### YOUR ASSIGNMENT
Every line below from the one with "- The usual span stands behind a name" through the one with "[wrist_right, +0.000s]" is to be repeated exactly, with no picture among them.

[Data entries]
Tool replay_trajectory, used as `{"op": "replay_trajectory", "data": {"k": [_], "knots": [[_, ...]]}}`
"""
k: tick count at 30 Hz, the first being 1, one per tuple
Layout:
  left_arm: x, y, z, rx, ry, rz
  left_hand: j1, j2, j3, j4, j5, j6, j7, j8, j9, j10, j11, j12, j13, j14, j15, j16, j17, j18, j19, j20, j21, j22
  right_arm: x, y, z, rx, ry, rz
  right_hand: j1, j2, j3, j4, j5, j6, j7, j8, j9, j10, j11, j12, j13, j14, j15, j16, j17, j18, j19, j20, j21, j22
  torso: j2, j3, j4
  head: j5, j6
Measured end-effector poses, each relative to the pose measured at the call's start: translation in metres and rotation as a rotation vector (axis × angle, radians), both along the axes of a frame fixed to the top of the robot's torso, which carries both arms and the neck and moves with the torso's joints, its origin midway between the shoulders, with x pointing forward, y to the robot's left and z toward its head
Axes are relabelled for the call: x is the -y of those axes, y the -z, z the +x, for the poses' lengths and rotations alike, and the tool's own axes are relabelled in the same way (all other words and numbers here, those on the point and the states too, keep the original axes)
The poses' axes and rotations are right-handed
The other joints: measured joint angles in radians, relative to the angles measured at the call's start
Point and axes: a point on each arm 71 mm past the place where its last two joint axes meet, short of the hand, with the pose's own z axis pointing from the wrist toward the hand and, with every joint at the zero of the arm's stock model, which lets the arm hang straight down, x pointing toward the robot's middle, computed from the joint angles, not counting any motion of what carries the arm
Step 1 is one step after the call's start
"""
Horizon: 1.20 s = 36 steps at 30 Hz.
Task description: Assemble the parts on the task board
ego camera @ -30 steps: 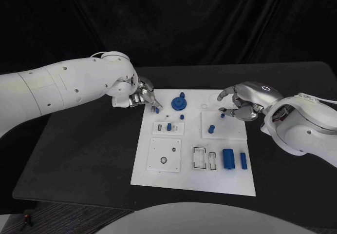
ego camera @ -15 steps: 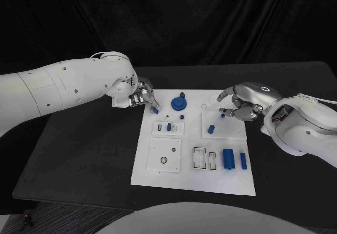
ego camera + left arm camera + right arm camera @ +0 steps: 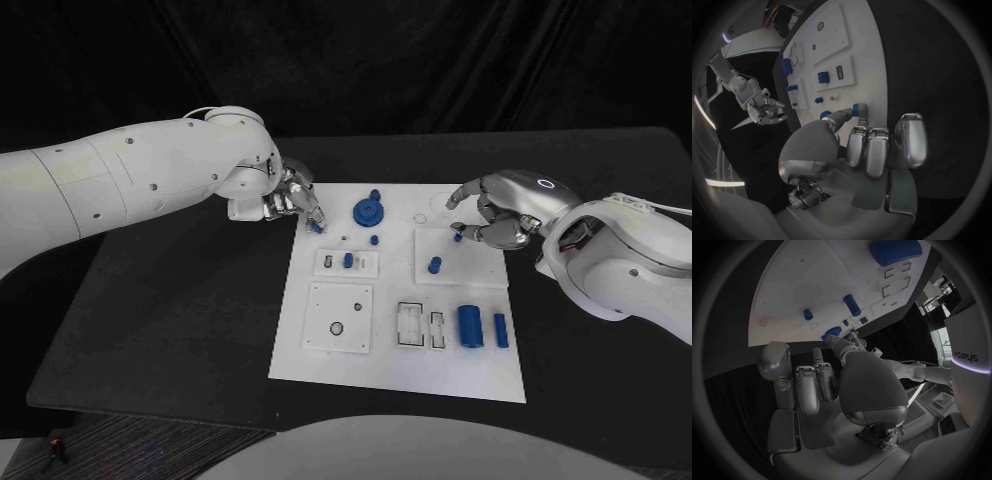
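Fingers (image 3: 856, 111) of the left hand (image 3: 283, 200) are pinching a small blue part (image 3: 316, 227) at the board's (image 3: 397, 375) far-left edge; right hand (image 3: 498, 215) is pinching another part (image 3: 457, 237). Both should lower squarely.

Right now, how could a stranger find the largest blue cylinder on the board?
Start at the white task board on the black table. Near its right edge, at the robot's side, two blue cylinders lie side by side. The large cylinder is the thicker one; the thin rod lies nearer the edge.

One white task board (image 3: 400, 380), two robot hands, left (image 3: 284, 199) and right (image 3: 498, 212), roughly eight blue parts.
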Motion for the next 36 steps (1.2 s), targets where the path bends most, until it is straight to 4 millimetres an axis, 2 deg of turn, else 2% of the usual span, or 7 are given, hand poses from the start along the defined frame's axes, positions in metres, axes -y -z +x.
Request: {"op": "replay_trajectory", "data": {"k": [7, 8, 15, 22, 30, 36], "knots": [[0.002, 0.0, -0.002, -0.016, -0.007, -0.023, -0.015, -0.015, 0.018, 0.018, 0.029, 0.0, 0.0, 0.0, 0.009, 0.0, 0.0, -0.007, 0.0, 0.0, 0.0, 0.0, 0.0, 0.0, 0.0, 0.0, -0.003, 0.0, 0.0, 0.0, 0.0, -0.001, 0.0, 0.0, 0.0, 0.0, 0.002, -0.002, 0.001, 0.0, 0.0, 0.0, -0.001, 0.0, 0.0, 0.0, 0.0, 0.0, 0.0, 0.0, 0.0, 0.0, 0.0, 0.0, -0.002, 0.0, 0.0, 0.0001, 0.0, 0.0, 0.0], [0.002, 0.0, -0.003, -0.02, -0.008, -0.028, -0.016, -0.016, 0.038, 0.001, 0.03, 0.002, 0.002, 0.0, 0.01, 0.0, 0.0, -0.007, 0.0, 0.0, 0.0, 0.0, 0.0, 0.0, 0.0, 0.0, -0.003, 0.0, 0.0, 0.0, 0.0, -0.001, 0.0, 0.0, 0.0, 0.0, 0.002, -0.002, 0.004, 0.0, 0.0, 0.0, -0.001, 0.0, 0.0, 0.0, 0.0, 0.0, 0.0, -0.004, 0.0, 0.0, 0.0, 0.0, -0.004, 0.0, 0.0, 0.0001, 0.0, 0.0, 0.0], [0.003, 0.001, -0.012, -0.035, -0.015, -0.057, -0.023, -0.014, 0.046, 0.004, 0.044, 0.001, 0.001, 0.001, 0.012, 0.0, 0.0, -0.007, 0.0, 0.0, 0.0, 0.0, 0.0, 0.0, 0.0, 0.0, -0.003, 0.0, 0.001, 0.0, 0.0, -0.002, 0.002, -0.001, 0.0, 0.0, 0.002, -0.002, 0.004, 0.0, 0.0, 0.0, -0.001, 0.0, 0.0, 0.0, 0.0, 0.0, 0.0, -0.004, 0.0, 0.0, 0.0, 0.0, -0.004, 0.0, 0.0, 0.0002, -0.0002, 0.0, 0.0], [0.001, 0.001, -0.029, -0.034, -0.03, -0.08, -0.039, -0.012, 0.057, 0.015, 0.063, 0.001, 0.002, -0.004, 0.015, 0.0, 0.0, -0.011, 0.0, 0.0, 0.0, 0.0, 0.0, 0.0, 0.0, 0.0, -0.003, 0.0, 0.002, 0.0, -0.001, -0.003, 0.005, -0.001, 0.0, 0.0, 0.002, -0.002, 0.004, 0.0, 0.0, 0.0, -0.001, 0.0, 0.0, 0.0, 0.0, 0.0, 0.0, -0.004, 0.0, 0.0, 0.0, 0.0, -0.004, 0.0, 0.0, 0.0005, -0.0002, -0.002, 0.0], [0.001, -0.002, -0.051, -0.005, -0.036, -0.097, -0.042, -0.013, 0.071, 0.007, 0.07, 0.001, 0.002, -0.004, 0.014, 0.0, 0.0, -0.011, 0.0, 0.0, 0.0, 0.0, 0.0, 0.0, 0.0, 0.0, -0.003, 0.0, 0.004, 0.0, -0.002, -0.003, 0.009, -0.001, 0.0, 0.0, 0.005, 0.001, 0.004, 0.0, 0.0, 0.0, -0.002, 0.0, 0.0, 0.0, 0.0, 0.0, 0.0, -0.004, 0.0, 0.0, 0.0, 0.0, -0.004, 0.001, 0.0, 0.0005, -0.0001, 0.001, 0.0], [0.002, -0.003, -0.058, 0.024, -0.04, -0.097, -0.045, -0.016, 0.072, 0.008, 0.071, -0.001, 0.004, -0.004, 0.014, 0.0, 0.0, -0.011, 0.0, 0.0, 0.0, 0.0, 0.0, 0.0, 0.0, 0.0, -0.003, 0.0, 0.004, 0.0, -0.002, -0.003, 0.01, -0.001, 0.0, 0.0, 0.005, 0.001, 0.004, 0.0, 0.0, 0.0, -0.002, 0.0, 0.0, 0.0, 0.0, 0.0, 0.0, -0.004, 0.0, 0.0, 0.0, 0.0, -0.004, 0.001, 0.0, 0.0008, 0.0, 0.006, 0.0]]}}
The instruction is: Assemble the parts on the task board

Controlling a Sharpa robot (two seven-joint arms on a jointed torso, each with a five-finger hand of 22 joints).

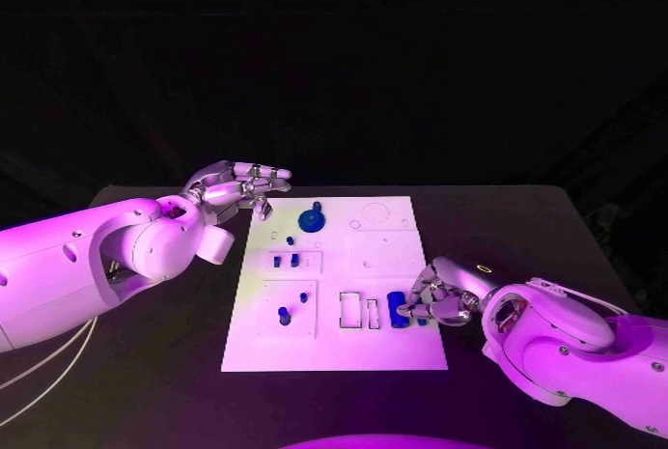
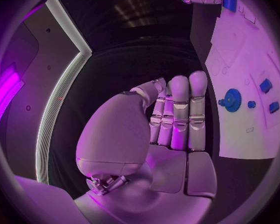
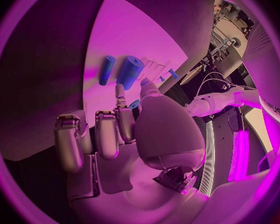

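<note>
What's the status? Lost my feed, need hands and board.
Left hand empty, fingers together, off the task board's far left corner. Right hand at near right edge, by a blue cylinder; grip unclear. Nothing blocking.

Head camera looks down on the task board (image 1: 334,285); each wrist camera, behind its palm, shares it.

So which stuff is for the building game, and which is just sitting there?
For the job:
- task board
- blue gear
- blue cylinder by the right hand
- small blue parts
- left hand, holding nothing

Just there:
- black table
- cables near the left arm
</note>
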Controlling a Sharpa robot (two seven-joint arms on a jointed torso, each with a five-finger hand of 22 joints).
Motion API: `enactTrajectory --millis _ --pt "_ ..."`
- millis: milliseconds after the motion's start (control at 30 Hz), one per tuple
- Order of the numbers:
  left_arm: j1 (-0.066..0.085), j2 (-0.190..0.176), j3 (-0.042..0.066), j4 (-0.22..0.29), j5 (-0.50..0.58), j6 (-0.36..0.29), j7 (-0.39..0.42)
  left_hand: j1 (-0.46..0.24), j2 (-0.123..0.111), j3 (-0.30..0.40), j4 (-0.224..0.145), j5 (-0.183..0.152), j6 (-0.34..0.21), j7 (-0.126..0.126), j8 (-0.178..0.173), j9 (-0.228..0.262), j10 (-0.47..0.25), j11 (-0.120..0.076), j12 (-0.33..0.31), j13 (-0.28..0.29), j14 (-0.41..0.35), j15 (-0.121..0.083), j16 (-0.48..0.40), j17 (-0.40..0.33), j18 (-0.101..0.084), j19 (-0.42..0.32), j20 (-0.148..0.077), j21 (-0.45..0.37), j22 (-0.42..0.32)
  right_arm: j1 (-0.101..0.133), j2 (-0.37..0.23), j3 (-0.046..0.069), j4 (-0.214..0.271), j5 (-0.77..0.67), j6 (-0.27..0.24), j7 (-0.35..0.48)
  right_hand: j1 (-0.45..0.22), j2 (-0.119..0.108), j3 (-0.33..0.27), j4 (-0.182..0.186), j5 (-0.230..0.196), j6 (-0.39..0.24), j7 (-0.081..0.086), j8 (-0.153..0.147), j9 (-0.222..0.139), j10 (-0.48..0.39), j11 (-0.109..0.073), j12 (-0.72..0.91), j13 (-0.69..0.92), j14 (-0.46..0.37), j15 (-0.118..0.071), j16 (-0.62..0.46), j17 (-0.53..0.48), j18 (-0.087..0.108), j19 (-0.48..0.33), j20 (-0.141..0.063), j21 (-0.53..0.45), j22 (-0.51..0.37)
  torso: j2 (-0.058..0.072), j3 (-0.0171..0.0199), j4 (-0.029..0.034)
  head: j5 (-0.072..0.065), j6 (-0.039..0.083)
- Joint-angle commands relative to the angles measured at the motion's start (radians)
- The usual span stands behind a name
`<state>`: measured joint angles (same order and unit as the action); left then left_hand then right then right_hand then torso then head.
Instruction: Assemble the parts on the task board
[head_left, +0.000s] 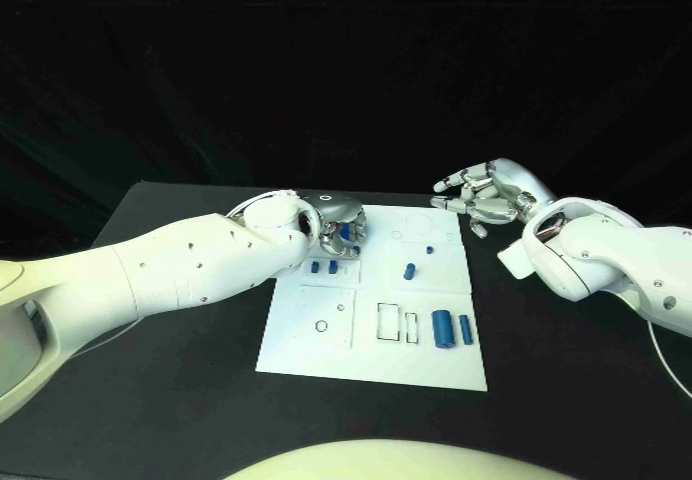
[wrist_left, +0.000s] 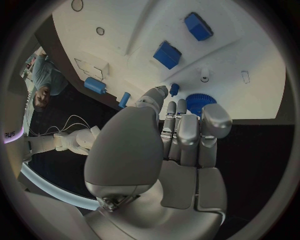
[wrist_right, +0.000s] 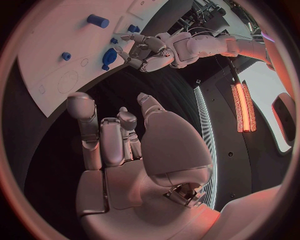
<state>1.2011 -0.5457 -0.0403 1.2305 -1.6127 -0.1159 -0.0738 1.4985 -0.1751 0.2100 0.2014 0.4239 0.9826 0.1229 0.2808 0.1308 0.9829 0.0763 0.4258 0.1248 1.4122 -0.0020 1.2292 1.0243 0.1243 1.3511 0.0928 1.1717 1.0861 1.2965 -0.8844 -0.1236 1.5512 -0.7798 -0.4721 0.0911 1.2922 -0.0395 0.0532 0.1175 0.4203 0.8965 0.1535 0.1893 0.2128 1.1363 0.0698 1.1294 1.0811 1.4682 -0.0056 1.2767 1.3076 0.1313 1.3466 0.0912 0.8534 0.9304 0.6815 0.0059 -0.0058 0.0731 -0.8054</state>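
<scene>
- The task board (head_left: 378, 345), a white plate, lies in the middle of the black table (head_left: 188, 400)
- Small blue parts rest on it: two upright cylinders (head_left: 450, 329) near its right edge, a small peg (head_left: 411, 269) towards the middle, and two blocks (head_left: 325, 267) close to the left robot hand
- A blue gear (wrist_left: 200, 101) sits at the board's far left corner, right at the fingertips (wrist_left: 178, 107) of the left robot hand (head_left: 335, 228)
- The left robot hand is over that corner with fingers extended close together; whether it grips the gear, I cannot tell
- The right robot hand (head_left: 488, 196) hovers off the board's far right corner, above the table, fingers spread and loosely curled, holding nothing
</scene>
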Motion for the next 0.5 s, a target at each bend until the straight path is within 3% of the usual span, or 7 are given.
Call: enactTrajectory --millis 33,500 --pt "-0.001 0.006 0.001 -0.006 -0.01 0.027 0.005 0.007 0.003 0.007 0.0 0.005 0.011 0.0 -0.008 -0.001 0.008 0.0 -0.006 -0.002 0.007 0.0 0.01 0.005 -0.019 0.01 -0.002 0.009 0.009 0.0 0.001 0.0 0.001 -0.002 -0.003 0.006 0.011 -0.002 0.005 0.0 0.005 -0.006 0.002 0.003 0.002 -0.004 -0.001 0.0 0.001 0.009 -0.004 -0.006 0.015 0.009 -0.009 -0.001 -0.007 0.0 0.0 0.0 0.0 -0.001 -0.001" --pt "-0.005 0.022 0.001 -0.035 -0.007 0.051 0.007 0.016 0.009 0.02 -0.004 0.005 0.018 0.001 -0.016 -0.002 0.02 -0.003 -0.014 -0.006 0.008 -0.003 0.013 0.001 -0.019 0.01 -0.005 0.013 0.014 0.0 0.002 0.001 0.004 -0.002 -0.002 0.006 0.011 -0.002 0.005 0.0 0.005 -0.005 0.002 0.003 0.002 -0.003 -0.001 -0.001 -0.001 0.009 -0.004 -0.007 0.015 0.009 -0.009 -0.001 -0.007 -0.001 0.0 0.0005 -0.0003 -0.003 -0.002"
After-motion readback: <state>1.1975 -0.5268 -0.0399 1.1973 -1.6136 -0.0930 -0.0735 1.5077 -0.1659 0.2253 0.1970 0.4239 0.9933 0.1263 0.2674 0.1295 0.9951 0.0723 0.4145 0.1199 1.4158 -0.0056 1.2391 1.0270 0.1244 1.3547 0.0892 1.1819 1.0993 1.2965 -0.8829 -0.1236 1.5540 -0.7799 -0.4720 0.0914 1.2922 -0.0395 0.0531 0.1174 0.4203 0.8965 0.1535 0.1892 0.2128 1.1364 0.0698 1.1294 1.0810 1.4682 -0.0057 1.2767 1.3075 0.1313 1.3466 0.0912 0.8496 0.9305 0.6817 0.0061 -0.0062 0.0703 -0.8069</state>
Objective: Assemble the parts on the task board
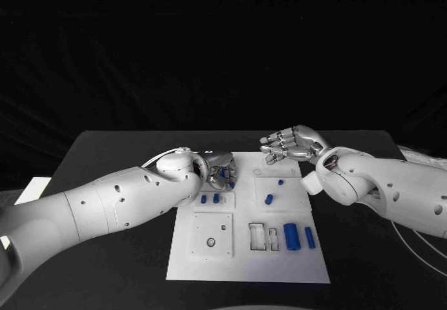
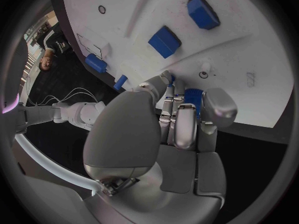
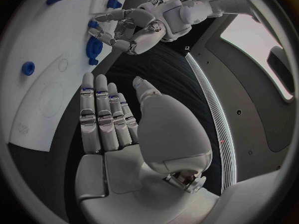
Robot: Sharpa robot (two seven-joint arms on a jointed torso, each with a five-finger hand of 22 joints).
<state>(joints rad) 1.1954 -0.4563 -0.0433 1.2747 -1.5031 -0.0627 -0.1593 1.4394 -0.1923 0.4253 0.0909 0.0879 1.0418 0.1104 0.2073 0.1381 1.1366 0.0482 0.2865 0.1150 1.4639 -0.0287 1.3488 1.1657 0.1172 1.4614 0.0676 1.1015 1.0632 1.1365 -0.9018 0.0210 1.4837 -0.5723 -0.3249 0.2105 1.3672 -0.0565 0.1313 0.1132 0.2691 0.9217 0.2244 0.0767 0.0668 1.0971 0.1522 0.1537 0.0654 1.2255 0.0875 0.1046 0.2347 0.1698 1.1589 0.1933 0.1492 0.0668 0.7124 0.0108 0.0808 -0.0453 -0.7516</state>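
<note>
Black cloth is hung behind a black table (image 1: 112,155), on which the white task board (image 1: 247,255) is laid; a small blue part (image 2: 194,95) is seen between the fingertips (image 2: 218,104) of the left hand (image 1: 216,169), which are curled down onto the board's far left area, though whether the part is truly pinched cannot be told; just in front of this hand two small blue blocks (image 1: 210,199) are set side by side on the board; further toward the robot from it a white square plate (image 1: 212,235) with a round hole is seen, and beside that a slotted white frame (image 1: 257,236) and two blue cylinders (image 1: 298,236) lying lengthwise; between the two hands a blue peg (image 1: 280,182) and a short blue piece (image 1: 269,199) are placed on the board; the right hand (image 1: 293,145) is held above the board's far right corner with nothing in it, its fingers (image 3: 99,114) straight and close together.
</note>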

### EXPECTED ANSWER
- The usual span stands behind a name
`<state>`: measured joint angles (same order and unit as the action); left then left_hand then right then right_hand then torso then head.
Instruction: Assemble the parts on the task board
[head_left, +0.000s] 
[wrist_left, +0.000s] 
[wrist_right, +0.000s] 

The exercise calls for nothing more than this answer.